HIPAA Compliance During the Public Cloud

  • With the advent of the Public Cloud HIPAA solutions, you can now stand on top of these vendors for Software Development by having them sign a Business Associate Agreement (BAA)
    • TrueVault – Cloud that provides a REST API to create entities in the Cloud, e.g. Users, Groups, Schemas, Emails
    • Aptible – IaaS – HIPAA Compliant Docker Container – Heroku for HIPAA
    • ClearDATA –  IaaS – Different BAA from AWS on notifications of breaches. Continuous Security and Compliance monitoring, Assist with meaningful use.
    • Amazon Web Services – Do it yourself with existing Amazon components.
    • There are others, e.g. FireHost\Armor – Provision and manage dedicated servers in the Cloud
  • Best to use a cloud solution that is focused on healthcare security. Solutions that are not focused on security may be reluctant to provide the information that you need, e.g. audit reports.
  • Each of these vendors provide differing offers, but you’re effectively looking for a way to not have to implement some of the onerous tasks associated with protecting PHI and providing a secure private cloud platform.
  • Only store the PHI in the the HIPAA compliant container. If you’re solution has components that don’t need to touch PHI, run these components elsewhere with communication going through SSL.
  • Things to look for when picking a vendor:
    • A Virtual Private Cloud (VPC) sitting on top of AWS enabling our internal services to run a private subnet that is inaccessible from the Internet
    • All communication runs through SSL/TLS endpoints or SFTP.
    • Database traffic is encrypted at transit and rest using FIPS 140-2 approved modules and managed keys. Nightly backups are encrypted and stored in a separate geographic region.
    • Ease of use – A solution that has a real simple web services or has a command line interface similar to Heroku that makes it easy to deploy code to machine images that are designed for isolation and privacy.
    • Centralized Access Control system – Every command line access that you use is logged. DBTunnel – ssh wrapped tunnel to your db.
    • Automated Risk Management – Server patching is done by the vendor.
  • Remember HIPAA is More than Technology – Incidence Response, Risk Assessment, Operations, Policies & Procedures, Security & Compliance Training are all priorities. To help with these issues there are compliance cloud platforms, which enable you to manage all of the audit reports to prepare for external audits and certifications.
    • QIXpress – QIPSolutions
    • Gridiron – Aptible
    • ClearData
    • ZenGRC – Reciprocity Labs

Questions to consider

Are cloud computing resources utilized to deliver the service? If YES state the type of services utilized (IaaS, SaaS, PaaS, or other cloud services)

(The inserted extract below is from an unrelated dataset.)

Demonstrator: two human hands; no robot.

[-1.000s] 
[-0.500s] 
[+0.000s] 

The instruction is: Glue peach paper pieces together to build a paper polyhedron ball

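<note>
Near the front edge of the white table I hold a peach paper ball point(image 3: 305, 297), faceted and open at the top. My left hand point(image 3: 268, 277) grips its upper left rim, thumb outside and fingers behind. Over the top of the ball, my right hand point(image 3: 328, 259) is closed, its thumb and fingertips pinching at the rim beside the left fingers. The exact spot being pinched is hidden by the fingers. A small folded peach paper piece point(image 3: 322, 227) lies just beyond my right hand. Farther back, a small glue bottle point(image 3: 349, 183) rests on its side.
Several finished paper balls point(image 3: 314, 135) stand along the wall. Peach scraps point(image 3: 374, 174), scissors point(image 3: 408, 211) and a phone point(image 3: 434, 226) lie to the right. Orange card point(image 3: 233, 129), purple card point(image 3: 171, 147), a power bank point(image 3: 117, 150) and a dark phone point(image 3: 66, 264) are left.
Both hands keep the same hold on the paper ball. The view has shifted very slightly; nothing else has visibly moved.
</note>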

Specify the cloud deployment method utilized to deliver the service

Can we perform independent vulnerability assessments of your environment?

Will data be logically isolated such that data may be recovered, in the case of failure/data loss or securely destroyed without inadvertently accessing another customers data?

Do you allow to define acceptable geographical locations for data routing or service hosting and presentation?

Are customers allowed to specify which of your geographic locations data is allowed to traverse into/out of (to address legal jurisdictional considerations based on where data is stored vs. accessed)?